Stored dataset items
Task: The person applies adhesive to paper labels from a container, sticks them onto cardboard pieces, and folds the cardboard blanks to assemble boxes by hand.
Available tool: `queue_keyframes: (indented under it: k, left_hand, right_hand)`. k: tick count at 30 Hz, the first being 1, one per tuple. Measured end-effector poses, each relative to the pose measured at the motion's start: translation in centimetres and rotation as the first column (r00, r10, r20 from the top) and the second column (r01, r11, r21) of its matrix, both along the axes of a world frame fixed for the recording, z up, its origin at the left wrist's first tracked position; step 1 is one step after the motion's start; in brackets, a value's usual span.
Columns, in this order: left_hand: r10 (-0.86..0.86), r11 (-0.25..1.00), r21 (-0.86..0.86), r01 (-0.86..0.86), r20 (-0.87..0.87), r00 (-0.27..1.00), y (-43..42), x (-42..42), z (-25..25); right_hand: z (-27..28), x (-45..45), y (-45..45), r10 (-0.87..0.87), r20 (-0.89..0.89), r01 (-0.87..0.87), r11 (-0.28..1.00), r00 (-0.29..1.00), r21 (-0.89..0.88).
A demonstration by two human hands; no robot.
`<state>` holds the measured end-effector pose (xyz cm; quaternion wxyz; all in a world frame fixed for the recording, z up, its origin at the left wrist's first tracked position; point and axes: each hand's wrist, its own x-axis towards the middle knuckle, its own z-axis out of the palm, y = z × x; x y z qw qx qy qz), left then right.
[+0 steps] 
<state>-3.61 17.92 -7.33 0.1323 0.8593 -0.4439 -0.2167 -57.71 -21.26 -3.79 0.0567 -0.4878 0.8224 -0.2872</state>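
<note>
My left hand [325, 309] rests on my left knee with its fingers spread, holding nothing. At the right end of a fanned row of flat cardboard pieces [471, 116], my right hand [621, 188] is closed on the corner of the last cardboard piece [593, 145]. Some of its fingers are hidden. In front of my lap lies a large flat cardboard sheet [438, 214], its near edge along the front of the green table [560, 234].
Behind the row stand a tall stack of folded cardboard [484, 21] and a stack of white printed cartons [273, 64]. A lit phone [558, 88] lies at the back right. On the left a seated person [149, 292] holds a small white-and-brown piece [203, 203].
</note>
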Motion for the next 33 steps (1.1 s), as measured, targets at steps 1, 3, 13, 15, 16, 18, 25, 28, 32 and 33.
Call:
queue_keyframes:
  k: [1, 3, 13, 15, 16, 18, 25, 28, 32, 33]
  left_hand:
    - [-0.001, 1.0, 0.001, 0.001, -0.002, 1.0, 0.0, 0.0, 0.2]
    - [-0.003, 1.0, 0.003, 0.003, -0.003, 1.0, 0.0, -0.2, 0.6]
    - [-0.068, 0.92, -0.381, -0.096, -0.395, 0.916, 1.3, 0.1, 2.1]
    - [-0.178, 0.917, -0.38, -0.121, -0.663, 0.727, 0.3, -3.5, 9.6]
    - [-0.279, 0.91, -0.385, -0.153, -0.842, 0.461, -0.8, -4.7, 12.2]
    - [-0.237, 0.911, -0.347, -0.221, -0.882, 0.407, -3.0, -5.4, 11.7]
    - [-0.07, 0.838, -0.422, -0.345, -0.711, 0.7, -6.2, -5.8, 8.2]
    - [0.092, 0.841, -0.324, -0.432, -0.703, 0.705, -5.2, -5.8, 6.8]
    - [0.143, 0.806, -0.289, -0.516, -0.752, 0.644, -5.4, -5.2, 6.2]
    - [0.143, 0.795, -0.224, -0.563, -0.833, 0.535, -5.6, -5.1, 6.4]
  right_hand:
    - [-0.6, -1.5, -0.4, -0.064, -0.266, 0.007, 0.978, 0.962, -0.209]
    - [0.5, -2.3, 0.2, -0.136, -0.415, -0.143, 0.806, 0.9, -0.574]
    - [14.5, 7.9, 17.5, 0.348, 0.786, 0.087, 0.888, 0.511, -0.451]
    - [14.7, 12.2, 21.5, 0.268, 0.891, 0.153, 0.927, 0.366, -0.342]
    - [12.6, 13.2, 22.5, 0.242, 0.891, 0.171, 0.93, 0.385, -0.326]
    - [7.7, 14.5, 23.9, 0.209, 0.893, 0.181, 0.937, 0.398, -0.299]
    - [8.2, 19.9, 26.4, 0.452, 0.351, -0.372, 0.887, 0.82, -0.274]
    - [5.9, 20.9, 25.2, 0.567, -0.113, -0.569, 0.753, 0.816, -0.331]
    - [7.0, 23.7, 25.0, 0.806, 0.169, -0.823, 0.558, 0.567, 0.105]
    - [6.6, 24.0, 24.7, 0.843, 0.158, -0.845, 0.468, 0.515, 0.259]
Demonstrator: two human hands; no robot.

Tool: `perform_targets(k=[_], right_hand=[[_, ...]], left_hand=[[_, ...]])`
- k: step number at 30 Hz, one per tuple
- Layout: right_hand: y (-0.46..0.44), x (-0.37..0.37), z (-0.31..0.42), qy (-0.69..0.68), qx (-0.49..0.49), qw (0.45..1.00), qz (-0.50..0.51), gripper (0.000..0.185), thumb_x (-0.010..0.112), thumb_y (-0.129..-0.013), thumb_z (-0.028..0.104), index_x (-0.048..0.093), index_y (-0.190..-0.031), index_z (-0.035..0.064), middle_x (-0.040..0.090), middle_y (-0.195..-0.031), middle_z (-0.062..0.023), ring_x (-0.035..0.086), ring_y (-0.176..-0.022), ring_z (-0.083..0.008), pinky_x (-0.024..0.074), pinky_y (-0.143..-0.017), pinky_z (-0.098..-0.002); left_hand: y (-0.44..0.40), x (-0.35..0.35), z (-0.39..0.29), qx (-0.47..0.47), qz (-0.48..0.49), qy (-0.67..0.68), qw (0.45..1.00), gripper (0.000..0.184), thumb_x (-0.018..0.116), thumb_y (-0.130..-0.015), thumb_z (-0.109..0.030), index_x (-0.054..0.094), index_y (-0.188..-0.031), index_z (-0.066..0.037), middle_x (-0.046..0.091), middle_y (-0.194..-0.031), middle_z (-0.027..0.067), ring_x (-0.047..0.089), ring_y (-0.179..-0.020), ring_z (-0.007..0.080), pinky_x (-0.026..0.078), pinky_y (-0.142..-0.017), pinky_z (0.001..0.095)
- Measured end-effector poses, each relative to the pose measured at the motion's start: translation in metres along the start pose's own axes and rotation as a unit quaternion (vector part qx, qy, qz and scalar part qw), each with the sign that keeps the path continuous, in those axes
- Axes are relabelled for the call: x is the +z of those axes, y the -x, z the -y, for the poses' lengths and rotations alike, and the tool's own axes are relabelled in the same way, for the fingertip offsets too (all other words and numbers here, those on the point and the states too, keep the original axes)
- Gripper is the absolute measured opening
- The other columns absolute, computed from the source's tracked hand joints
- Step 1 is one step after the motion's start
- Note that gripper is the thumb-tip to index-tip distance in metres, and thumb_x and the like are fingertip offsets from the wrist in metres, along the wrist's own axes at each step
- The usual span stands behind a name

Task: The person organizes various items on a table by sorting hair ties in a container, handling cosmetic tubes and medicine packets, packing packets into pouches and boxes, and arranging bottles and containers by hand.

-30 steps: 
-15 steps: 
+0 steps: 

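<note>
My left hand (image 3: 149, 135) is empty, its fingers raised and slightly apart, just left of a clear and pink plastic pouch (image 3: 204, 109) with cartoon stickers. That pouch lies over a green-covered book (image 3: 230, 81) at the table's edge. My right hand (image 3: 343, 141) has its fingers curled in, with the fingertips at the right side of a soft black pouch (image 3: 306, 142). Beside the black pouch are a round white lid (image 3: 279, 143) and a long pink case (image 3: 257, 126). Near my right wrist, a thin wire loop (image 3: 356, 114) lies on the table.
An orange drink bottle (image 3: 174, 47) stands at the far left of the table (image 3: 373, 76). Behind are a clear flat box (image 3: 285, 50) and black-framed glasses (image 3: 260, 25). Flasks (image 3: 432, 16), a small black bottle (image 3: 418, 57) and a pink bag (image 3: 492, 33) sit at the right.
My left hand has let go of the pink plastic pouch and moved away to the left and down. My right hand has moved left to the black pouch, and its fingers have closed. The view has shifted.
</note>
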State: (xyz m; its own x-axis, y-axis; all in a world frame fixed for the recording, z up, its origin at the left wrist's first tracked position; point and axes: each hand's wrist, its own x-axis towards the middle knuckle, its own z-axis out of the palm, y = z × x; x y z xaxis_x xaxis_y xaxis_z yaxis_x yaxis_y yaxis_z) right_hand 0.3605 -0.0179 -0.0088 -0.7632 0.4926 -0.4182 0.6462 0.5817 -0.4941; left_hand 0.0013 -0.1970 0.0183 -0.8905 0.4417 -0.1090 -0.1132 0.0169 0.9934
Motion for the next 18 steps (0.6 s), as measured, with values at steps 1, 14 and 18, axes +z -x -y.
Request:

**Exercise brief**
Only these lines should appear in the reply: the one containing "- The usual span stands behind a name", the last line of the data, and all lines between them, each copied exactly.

**Finished task**
- The usual span stands behind a name

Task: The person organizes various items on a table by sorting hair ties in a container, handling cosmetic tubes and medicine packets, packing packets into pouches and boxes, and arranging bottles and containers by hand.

-30 steps: 
-15 steps: 
+0 steps: 

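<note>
My left hand (image 3: 149, 135) is empty, its fingers raised and slightly apart, just left of a clear and pink plastic pouch (image 3: 204, 109) with cartoon stickers. That pouch lies over a green-covered book (image 3: 230, 81) at the table's edge. My right hand (image 3: 343, 141) has its fingers curled in, with the fingertips at the right side of a soft black pouch (image 3: 306, 142). Beside the black pouch are a round white lid (image 3: 279, 143) and a long pink case (image 3: 257, 126). Near my right wrist, a thin wire loop (image 3: 356, 114) lies on the table.
An orange drink bottle (image 3: 174, 47) stands at the far left of the table (image 3: 373, 76). Behind are a clear flat box (image 3: 285, 50) and black-framed glasses (image 3: 260, 25). Flasks (image 3: 432, 16), a small black bottle (image 3: 418, 57) and a pink bag (image 3: 492, 33) sit at the right.
My left hand has let go of the pink plastic pouch and moved away to the left and down. My right hand has moved left to the black pouch, and its fingers have closed. The view has shifted.
</note>
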State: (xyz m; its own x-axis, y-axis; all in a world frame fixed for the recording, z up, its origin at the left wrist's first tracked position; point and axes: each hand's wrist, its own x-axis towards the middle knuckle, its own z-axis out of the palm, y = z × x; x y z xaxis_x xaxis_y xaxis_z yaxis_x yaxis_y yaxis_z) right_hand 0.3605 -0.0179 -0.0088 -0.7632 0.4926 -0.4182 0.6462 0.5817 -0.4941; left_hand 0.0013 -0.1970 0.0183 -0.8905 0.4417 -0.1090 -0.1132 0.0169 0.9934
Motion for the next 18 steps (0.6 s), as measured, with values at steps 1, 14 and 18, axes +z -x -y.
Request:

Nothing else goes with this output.